Copy, pictures aside: the lines below from the one that holds "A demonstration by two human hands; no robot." through the final line of the listing, both ends included, exactly as they are and nothing else.

::::::

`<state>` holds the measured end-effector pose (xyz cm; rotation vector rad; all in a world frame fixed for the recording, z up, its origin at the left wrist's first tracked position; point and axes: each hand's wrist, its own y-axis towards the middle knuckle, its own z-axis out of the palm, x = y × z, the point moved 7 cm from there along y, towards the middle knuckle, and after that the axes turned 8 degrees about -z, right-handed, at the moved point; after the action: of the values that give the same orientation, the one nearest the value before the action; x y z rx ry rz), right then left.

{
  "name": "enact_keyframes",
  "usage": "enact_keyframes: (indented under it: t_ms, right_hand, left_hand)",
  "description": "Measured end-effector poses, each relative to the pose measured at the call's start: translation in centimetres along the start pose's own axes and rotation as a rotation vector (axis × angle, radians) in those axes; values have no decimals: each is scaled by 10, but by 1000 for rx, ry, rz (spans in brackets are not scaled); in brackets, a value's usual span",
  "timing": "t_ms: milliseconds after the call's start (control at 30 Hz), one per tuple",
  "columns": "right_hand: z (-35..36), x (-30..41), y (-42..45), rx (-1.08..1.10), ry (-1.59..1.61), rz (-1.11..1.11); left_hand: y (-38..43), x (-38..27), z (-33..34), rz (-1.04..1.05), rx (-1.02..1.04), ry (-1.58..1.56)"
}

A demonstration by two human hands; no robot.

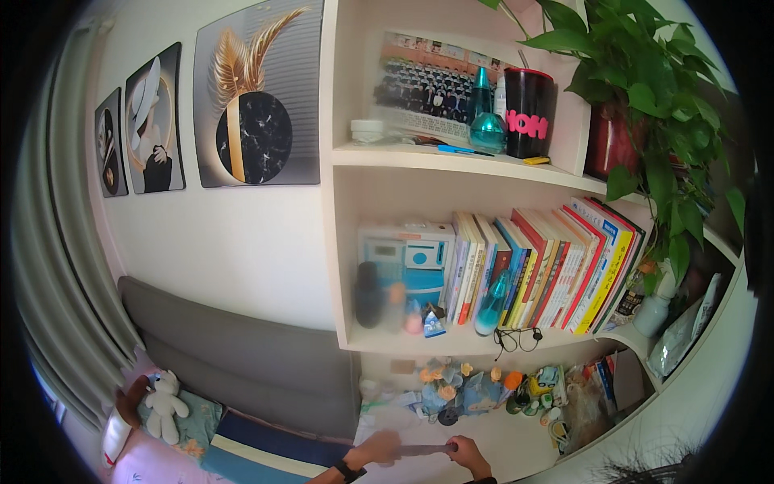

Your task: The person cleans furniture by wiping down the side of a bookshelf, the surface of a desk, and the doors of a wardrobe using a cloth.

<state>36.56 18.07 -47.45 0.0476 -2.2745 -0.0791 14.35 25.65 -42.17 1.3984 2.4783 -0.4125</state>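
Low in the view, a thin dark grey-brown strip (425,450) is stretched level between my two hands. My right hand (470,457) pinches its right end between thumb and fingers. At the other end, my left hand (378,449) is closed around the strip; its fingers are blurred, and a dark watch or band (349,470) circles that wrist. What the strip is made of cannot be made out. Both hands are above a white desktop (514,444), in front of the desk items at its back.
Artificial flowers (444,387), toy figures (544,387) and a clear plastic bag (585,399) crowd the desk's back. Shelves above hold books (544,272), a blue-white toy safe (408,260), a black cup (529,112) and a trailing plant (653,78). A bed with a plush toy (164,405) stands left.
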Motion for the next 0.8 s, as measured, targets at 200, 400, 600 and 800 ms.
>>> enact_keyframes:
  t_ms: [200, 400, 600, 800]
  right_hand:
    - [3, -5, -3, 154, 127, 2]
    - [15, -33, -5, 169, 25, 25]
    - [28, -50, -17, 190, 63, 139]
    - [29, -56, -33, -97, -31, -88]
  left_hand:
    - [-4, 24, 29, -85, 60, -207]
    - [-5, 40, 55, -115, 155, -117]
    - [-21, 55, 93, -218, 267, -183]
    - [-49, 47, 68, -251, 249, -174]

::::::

SOLUTION FOR THIS EXERCISE:
A demonstration by two human hands; no robot.


Your task: The person cleans furniture by wiping down the side of a bookshelf, the surface of a desk, and the doors of a wardrobe using a cloth.

<state>36.56 18.07 -47.45 0.0476 -2.2745 -0.0791 14.35 25.65 -42.17 1.3984 2.4783 -0.4125</state>
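Low in the view, a thin dark grey-brown strip (425,450) is stretched level between my two hands. My right hand (470,457) pinches its right end between thumb and fingers. At the other end, my left hand (378,449) is closed around the strip; its fingers are blurred, and a dark watch or band (349,470) circles that wrist. What the strip is made of cannot be made out. Both hands are above a white desktop (514,444), in front of the desk items at its back.
Artificial flowers (444,387), toy figures (544,387) and a clear plastic bag (585,399) crowd the desk's back. Shelves above hold books (544,272), a blue-white toy safe (408,260), a black cup (529,112) and a trailing plant (653,78). A bed with a plush toy (164,405) stands left.
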Motion for the next 0.8 s, as measured, targets at 200, 400, 600 and 800 ms.
>>> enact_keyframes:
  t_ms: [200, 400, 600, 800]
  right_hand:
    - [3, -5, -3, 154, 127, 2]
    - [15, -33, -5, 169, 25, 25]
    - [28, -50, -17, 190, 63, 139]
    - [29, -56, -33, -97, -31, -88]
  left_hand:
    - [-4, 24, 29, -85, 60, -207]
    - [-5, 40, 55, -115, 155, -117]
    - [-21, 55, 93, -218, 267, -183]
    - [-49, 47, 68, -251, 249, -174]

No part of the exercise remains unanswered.